Task brief: Would you repeat every line of the material exactly?

***

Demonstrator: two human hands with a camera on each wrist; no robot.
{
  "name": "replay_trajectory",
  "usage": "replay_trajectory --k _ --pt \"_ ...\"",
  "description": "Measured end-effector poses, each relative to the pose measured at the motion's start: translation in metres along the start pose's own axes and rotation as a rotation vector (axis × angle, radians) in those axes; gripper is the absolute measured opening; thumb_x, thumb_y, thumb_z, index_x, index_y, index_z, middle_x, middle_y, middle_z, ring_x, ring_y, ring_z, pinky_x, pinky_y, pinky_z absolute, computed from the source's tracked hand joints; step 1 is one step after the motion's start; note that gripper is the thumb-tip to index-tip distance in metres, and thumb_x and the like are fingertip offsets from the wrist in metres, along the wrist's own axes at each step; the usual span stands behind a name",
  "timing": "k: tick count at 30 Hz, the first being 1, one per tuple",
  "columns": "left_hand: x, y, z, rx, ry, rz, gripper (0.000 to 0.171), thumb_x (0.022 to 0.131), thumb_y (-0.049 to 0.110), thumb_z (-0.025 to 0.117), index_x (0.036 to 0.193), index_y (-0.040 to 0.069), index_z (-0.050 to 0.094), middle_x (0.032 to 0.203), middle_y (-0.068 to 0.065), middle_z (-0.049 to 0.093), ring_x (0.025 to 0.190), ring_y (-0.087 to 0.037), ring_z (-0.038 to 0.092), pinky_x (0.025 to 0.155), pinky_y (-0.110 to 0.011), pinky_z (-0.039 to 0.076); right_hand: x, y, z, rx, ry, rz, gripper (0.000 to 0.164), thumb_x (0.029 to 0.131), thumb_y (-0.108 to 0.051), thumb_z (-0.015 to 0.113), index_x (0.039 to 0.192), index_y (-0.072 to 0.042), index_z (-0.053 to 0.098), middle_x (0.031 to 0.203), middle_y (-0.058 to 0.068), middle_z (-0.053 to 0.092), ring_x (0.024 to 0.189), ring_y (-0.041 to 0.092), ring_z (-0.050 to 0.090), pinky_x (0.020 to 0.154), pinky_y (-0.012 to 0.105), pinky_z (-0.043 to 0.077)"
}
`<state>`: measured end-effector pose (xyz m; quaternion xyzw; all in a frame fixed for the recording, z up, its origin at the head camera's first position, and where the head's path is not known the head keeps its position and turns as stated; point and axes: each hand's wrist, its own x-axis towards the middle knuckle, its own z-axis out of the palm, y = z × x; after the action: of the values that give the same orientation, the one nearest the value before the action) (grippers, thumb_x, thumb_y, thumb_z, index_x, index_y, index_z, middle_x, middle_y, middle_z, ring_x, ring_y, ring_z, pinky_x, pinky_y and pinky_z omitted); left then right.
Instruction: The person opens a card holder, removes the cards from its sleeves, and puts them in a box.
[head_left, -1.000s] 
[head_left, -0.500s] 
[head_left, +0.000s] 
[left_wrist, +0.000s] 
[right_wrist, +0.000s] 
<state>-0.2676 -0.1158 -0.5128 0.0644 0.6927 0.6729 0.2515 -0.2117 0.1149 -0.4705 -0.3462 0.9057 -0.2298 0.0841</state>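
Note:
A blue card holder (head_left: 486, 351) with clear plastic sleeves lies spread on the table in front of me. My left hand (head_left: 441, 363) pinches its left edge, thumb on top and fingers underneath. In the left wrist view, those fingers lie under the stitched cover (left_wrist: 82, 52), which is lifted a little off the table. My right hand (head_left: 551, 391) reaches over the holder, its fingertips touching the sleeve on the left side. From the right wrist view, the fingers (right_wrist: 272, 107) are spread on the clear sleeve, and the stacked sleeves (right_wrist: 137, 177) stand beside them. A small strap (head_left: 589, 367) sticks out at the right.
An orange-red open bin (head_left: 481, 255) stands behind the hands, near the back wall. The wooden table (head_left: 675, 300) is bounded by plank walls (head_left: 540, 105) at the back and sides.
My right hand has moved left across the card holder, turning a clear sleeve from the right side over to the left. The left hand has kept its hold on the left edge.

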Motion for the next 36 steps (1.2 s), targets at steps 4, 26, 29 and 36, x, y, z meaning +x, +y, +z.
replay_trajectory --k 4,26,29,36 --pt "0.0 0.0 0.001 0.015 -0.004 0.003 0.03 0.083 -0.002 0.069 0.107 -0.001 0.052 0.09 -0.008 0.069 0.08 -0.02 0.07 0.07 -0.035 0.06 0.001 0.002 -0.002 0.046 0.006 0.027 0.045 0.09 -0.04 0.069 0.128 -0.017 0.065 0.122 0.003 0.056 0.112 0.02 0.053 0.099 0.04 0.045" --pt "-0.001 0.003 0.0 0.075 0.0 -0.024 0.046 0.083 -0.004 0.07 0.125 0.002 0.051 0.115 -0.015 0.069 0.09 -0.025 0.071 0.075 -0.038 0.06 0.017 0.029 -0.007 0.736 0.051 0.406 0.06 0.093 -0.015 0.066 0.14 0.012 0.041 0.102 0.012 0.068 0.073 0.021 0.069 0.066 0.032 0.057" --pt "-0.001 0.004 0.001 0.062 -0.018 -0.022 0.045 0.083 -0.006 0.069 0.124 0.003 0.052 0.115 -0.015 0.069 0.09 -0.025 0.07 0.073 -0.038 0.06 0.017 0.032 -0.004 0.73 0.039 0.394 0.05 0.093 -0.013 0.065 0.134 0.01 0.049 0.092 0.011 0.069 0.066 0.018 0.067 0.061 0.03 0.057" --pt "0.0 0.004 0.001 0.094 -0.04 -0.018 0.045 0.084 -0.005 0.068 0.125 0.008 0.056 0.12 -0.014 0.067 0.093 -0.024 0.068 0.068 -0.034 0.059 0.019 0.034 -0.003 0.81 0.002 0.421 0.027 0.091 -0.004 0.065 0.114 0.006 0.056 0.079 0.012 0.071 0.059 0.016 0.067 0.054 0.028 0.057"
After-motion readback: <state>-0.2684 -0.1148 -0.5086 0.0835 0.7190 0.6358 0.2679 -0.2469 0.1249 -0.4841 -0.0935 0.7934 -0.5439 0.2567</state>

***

Output for this task:
Demonstrator: two human hands with a camera on each wrist; no robot.
{
  "name": "replay_trajectory",
  "usage": "replay_trajectory --k _ --pt \"_ ...\"",
  "description": "Measured end-effector poses, each relative to the pose measured at the motion's start: translation in metres along the start pose's own axes and rotation as a rotation vector (axis × angle, radians) in those axes; gripper is the absolute measured opening; thumb_x, thumb_y, thumb_z, index_x, index_y, index_z, middle_x, middle_y, middle_z, ring_x, ring_y, ring_z, pinky_x, pinky_y, pinky_z absolute, computed from the source's tracked hand joints; step 1 is one step after the motion's start; note that gripper is the thumb-tip to index-tip distance in metres, and thumb_x and the like are fingertip offsets from the wrist in metres, along the wrist's own axes at each step; the usual span stands behind a name",
  "timing": "k: tick count at 30 Hz, the first being 1, one per tuple",
  "columns": "left_hand: x, y, z, rx, ry, rz, gripper (0.000 to 0.171), thumb_x (0.022 to 0.131), thumb_y (-0.049 to 0.110), thumb_z (-0.025 to 0.117), index_x (0.036 to 0.193), index_y (-0.040 to 0.069), index_z (-0.050 to 0.094), middle_x (0.032 to 0.203), middle_y (-0.068 to 0.065), middle_z (-0.049 to 0.093), ring_x (0.025 to 0.190), ring_y (-0.087 to 0.037), ring_z (-0.038 to 0.092), pinky_x (0.025 to 0.155), pinky_y (-0.110 to 0.011), pinky_z (-0.039 to 0.076); right_hand: x, y, z, rx, ry, rz, gripper (0.000 to 0.164), thumb_x (0.029 to 0.131), thumb_y (-0.108 to 0.051), thumb_z (-0.015 to 0.113), index_x (0.039 to 0.192), index_y (-0.072 to 0.042), index_z (-0.053 to 0.098), middle_x (0.031 to 0.203), middle_y (-0.058 to 0.068), middle_z (-0.053 to 0.092), ring_x (0.024 to 0.189), ring_y (-0.041 to 0.092), ring_z (-0.050 to 0.090), pinky_x (0.020 to 0.154), pinky_y (-0.012 to 0.105), pinky_z (-0.043 to 0.077)"
}
`<state>`: measured end-effector pose (xyz m; quaternion xyzw; all in a frame fixed for the recording, z up, its origin at the head camera's first position, and where the head's path is not known the head keeps its position and turns as stated; point and axes: each hand's wrist, its own x-axis towards the middle knuckle, its own z-axis out of the palm, y = z × x; after the action: of the values that give the same orientation, the one nearest the value before the action) (grippers, thumb_x, thumb_y, thumb_z, index_x, index_y, index_z, middle_x, middle_y, middle_z, ring_x, ring_y, ring_z, pinky_x, pinky_y and pinky_z omitted); left then right.
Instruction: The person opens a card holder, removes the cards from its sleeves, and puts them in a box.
[head_left, -1.000s] 
[head_left, -0.500s] 
[head_left, +0.000s] 
[left_wrist, +0.000s] 
[right_wrist, +0.000s] 
<state>-0.2676 -0.1158 -0.5128 0.0644 0.6927 0.6729 0.2515 -0.2117 0.1149 -0.4705 -0.3462 0.9057 -0.2298 0.0841</state>
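Note:
A blue card holder (head_left: 486, 351) with clear plastic sleeves lies spread on the table in front of me. My left hand (head_left: 441, 363) pinches its left edge, thumb on top and fingers underneath. In the left wrist view, those fingers lie under the stitched cover (left_wrist: 82, 52), which is lifted a little off the table. My right hand (head_left: 551, 391) reaches over the holder, its fingertips touching the sleeve on the left side. From the right wrist view, the fingers (right_wrist: 272, 107) are spread on the clear sleeve, and the stacked sleeves (right_wrist: 137, 177) stand beside them. A small strap (head_left: 589, 367) sticks out at the right.
An orange-red open bin (head_left: 481, 255) stands behind the hands, near the back wall. The wooden table (head_left: 675, 300) is bounded by plank walls (head_left: 540, 105) at the back and sides.
My right hand has moved left across the card holder, turning a clear sleeve from the right side over to the left. The left hand has kept its hold on the left edge.
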
Motion for the next 36 steps (1.2 s), targets at steps 4, 26, 29 and 36, x, y, z meaning +x, +y, +z.
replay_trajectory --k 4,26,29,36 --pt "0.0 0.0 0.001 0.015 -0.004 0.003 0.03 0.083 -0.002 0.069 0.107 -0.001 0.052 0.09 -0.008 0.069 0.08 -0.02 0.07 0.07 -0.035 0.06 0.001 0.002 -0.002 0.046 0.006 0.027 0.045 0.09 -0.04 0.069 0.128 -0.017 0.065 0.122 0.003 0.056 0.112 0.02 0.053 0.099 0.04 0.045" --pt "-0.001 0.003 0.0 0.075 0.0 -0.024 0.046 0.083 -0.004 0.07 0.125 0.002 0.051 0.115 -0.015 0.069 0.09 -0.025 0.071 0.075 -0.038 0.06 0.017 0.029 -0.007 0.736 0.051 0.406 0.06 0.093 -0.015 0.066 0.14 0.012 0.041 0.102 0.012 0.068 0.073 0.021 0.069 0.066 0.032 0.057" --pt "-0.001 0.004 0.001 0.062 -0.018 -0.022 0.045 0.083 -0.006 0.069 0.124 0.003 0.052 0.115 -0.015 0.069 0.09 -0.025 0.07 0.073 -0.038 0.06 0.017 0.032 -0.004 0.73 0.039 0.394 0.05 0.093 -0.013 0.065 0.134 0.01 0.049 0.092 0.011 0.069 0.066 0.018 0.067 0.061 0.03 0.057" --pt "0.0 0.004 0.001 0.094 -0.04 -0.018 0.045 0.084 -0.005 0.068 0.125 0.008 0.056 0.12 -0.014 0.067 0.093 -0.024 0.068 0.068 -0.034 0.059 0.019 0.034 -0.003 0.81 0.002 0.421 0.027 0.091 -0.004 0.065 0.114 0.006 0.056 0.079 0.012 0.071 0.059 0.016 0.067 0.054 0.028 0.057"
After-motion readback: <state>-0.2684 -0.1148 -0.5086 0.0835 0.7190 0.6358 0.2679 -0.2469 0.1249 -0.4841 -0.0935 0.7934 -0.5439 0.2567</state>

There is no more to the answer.